Chi ha paura dei sondaggi cattivi

Nel gran parlare dei sondaggi che quasi ogni giorno inondano i media – e a volte fanno boccheggiare i partiti per qualche segno meno – si va dimenticando non solo la loro funzione ma anche il grado di credibilità di verità.

Il sondaggio, ad essere buoni, è una indicazione di massima e certamente non può e non deve essere ignorato, perché chi guida un partito come ascolta le diverse voci (diciamo pure pettegolezzi) così deve seguire gli andamenti dei consensi o dei dissensi tramite sondaggi. Ha ragione “Libero” nel consigliare al centrodestra di ignorare i sondaggi, tenendo pur presente che la sistematicità della crescita di Giorgia Meloni suggerisce considerazioni meno ipotetiche e fantasiose sul suo futuro elettorale, sol che si pensi che dalla Europee a oggi il partito Fratelli d’Italia è passato da peso piuma a peso massimo. Ma va anche aggiunto che mai un sondaggio ha privilegiato la forma o le forme trasmesse con i mass media e tanto meno con accompagnamenti pubblicitari, benché la potenza di questi sia un indispensabile volano di consensi prima e dopo il voto. Ciò che sostiene e ne spiega il successo (o l’opposto) è, né più né meno, che la politica.

Il caso Meloni è in questo senso esemplare per lo stesso osservatore o critico non necessariamente votante per FdI che, forse anche per la sua neutralità, è più facilitato nel compito di separare i fatti dalle opinioni nel senso e nella misura con cui qualsiasi analisi per un giudizio meditato e non partigiano comporta una riflessione complessiva, che è anche storica ma al tempo stesso cronachistica e necessariamente coinvolta, specialmente nella composizione di parallelismi e di confronti che nel caso di Giorgia Meloni riguardano, come è ovvio, un centrodestra che assume dai sondaggi a ripetizione atteggiamenti oscillanti anche e soprattutto perché, confondendo la vox del sondaggio con la vox populi, il rischio di peggiorare è sempre possibile. A maggior ragione se, come in questo caso, gli opinion maker del centrosinistra non si stancano di mettere in risalto un potenziale (e augurabile da loro) quadro interno di frustrazioni, guerre o guerricciole e rincorse.

E se la competizione in questa fase vede la Lega di Matteo Salvini non più stabile al primo posto ma con a ruota se non davanti il partito della Meloni, è facile prevedere l’avvento di possibili conflitti interni (naturalmente col sorriso sulle labbra) e aggiustamenti in corsa solo che a ben vedere, e lo stesso Salvini lo sa, la scelta meloniana di stare all’opposizione del Governo Draghi costituisce di per sé una indubbia rendita di posizione, senza mai dimenticare che si tratta di una scelta politica, come del resto la leader di FdI da tempo aveva delineato.

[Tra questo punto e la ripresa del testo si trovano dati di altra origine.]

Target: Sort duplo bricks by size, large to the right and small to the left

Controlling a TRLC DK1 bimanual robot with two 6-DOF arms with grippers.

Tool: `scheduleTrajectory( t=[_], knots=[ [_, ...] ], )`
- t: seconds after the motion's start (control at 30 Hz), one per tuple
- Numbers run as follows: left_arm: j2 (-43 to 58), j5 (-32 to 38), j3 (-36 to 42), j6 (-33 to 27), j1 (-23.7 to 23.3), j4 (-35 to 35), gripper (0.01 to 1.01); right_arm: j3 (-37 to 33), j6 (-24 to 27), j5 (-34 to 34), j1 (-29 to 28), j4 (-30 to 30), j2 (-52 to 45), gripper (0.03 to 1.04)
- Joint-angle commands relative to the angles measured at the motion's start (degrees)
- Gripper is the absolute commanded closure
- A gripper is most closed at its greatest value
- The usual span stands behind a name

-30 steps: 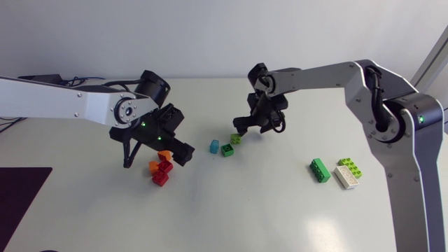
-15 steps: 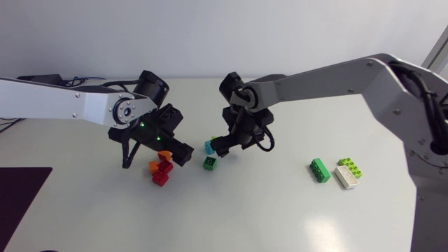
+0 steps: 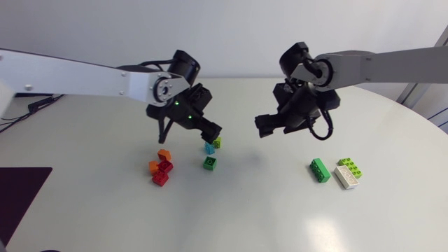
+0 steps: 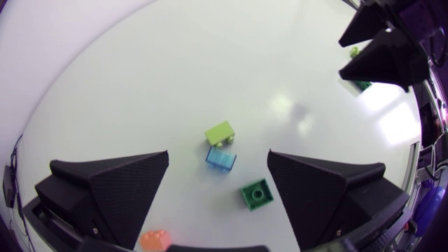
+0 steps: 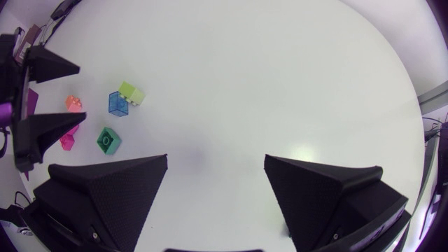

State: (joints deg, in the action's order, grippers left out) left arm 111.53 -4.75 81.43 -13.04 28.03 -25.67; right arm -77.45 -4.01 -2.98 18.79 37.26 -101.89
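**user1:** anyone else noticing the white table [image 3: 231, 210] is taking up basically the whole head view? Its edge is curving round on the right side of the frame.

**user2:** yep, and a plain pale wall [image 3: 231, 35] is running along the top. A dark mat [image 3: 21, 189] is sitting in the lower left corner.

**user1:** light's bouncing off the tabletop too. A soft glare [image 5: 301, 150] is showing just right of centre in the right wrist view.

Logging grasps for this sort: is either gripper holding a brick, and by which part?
Nothing is held: the left gripper and right gripper are both open, no brick between their fingers.
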Motion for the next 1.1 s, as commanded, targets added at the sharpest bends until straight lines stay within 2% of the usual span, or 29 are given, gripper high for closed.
scheduleTrajectory(
  t=[0.0, 0.13, 0.27, 0.47, 0.63, 0.9, 0.97, 1.03, 1.07],
  knots=[
    [7.57, -0.61, 6.29, 0.29, 1.15, -2.81, 0.051, 2.92, 1.46, -0.27, -1.38, -0.17, 3.62, 0.07],
    [11.7, -0.08, 9.89, 1.61, 3.17, -4.39, 0.062, 5.03, 2.6, -0.18, -3.05, 0.01, 7.32, 0.07],
    [12.75, 0.36, 10.07, 1.61, 3.7, -4.39, 0.179, 5.82, 2.78, -0.27, -3.41, 0.45, 9.43, 0.07],
    [13.63, 1.68, 10.68, 1.61, 3.35, -4.3, 0.18, 5.82, 2.25, -0.27, -2.61, 0.71, 11.1, 0.07],
    [14.33, 2.38, 11.47, 2.05, 2.29, -4.3, 0.364, 6.26, 2.17, -0.27, -2.44, 0.89, 11.45, 0.07],
    [16.44, 2.91, 12.35, 2.31, 0.45, -4.3, 0.375, 7.14, 2.25, -0.27, -2.53, 0.8, 11.97, 0.07],
    [16.36, 2.91, 12.18, 2.4, 0.36, -4.3, 0.495, 7.23, 2.25, -0.27, -2.44, 0.89, 12.06, 0.07],
    [16.18, 2.91, 11.65, 3.11, 0.36, -4.3, 0.664, 7.31, 2.17, -0.36, -2.44, 0.89, 12.15, 0.07],
    [15.74, 2.91, 10.94, 3.11, 0.36, -4.3, 0.666, 7.4, 2.17, -0.36, -2.44, 0.89, 12.24, 0.07]
  ],
)
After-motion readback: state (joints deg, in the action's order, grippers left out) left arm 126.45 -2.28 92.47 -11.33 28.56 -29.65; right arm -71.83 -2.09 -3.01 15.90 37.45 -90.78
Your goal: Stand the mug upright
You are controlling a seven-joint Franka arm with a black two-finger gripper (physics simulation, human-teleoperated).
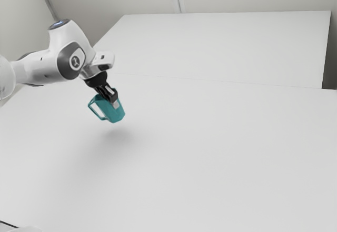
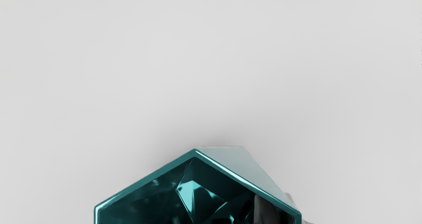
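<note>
From the foreground spreads one table (image 1: 210, 174). Left of centre, above its shadow, one hexagonal teal mug (image 1: 114, 116) hangs tilted, its long axis slanting lower right from the one claw (image 1: 112, 99), which pinches its wall, one finger inside. One arm (image 1: 45, 68) reaches from the left. Levelling, then lowering, should come next.

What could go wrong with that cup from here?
The mug hangs tilted above the table, so letting go now could drop it and leave it on its side. The tool pinches only one wall, one finger inside the mug, so it might swivel or slip.
</note>
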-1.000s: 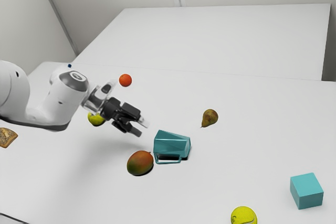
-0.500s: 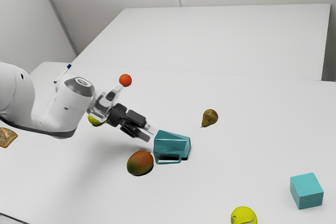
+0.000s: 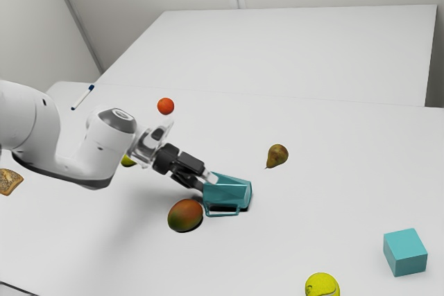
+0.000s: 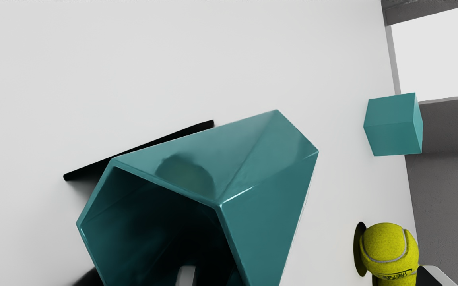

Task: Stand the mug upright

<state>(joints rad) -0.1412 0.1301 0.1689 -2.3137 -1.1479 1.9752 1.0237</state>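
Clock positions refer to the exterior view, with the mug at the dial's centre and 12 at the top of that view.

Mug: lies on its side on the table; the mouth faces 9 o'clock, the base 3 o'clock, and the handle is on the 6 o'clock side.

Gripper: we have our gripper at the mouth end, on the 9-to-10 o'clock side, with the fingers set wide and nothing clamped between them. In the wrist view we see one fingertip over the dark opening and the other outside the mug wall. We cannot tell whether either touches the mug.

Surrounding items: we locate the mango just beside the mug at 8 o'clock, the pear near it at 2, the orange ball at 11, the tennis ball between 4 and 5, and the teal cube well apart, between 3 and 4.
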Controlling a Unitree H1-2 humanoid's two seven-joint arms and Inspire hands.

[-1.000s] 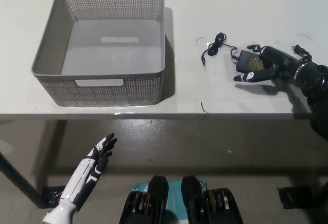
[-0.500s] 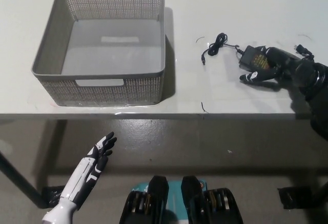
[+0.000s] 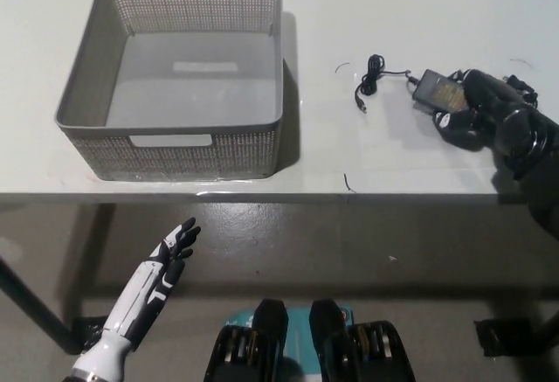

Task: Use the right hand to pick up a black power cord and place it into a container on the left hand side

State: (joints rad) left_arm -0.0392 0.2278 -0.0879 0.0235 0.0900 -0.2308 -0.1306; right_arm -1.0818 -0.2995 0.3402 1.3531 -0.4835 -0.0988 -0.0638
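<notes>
My right robot hand [image 3: 476, 113] has curled shut around the power adapter [image 3: 438, 90] at the table's [image 3: 393, 15] right, seemingly gripping it; its cord [image 3: 374, 78] trails left. The basket [image 3: 96, 150] awaits far left, and my left robot hand [image 3: 168, 258] rests open below the table.

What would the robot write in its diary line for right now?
right hand: closed around power cord's adapter on table | cord end: lying on table | basket: empty | left hand: open, below table edge
</notes>
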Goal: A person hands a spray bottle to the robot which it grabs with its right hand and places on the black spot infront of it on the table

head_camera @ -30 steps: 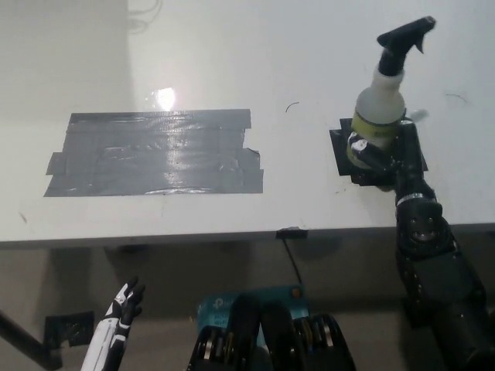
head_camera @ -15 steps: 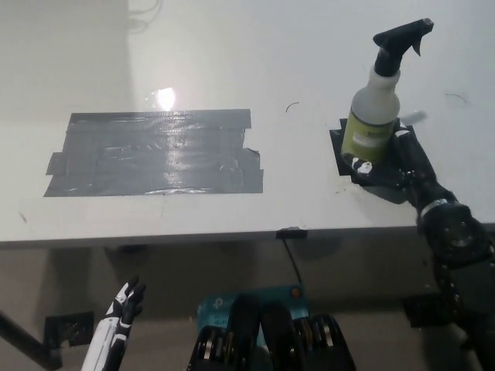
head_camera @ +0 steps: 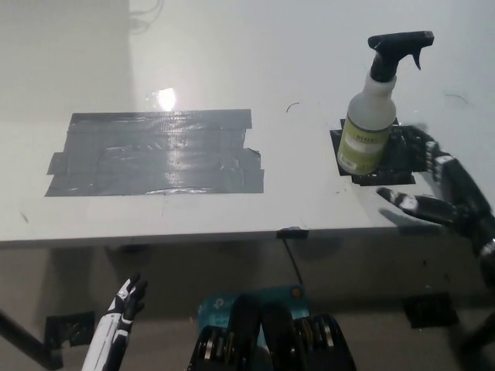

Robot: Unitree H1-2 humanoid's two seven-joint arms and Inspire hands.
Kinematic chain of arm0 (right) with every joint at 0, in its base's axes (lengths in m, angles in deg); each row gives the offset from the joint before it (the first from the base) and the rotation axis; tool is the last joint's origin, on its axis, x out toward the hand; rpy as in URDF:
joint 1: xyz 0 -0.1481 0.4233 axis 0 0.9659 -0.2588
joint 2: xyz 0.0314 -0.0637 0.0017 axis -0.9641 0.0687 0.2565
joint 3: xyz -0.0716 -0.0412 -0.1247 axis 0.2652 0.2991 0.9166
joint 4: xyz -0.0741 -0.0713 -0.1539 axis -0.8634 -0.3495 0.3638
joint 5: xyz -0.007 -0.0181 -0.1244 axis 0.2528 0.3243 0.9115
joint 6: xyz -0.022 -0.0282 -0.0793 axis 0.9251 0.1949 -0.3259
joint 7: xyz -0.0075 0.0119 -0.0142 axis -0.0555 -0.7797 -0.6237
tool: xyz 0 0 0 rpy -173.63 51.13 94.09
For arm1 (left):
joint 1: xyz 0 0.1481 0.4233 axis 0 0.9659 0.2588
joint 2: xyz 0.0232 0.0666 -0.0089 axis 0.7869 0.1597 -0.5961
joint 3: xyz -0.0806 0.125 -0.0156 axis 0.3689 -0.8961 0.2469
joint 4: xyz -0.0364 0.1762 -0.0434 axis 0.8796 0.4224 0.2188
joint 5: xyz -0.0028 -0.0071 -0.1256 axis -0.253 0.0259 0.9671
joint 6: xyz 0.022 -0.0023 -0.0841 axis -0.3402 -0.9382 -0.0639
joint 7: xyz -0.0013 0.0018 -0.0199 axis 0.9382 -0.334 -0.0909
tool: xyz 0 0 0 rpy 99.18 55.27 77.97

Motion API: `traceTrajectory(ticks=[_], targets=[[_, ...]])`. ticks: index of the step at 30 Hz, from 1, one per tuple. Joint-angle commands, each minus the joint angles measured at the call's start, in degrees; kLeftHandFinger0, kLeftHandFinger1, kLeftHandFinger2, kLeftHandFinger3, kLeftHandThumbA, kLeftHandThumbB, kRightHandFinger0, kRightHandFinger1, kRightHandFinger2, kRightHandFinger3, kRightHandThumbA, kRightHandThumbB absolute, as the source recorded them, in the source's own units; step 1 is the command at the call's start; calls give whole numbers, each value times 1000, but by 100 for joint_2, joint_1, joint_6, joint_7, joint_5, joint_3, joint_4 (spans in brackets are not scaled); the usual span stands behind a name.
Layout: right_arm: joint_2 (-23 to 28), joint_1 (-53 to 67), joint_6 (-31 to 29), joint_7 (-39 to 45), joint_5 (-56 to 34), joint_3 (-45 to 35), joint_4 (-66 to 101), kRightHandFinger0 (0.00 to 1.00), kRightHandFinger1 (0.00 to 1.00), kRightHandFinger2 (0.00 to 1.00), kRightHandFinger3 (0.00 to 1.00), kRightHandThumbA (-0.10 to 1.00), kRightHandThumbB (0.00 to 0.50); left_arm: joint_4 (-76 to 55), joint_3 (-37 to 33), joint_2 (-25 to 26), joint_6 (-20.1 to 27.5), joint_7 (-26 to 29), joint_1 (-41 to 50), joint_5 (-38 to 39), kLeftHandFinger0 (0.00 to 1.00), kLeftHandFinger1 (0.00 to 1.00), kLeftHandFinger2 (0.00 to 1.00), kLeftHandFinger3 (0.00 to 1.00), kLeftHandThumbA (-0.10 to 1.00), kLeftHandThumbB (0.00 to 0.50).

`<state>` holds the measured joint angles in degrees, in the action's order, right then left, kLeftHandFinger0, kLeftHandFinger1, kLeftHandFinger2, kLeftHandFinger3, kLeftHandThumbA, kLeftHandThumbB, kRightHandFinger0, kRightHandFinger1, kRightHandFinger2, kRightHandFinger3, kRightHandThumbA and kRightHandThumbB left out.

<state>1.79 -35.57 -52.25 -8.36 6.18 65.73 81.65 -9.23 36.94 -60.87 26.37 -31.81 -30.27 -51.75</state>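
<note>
You see the spray bottle (head_camera: 374, 116) upright on the black spot (head_camera: 396, 158), just beside your spread, empty right hand (head_camera: 439, 189).

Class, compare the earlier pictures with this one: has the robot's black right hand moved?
Yes. The black right hand has let go of the white spray bottle and drawn back rightward, off the small black square spot, fingers now spread.

One head camera looks steeply down over the table (head_camera: 232, 46) edge
</note>
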Motion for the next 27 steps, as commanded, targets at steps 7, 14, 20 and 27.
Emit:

C’è però un punto sul quale le riflessioni non possono esaurirsi in una alzata di spalle e riguarda la forte tenuta del centrodestra in Italia che detiene nel suo complesso, sondaggi sì o sondaggi no, un’ampia maggioranza nei confronti di un centrosinistra al quale gli sforzi di Enrico Letta non pare abbiano portato grandi rimedi, anche e soprattutto perché la formula di Salvini, Meloni e Silvio Berlusconi è di gran lunga maggioritaria nel Paese. E su ciò si giocheranno i destini elettorali prossimi venturi, anche se le Amministrative sono sempre un terreno meno agevole per il centrodestra.

Per il resto, sarebbe un bene per tutti i partii ricordarsi della politique d’abord. E non avere paura dei sondaggi cattivi.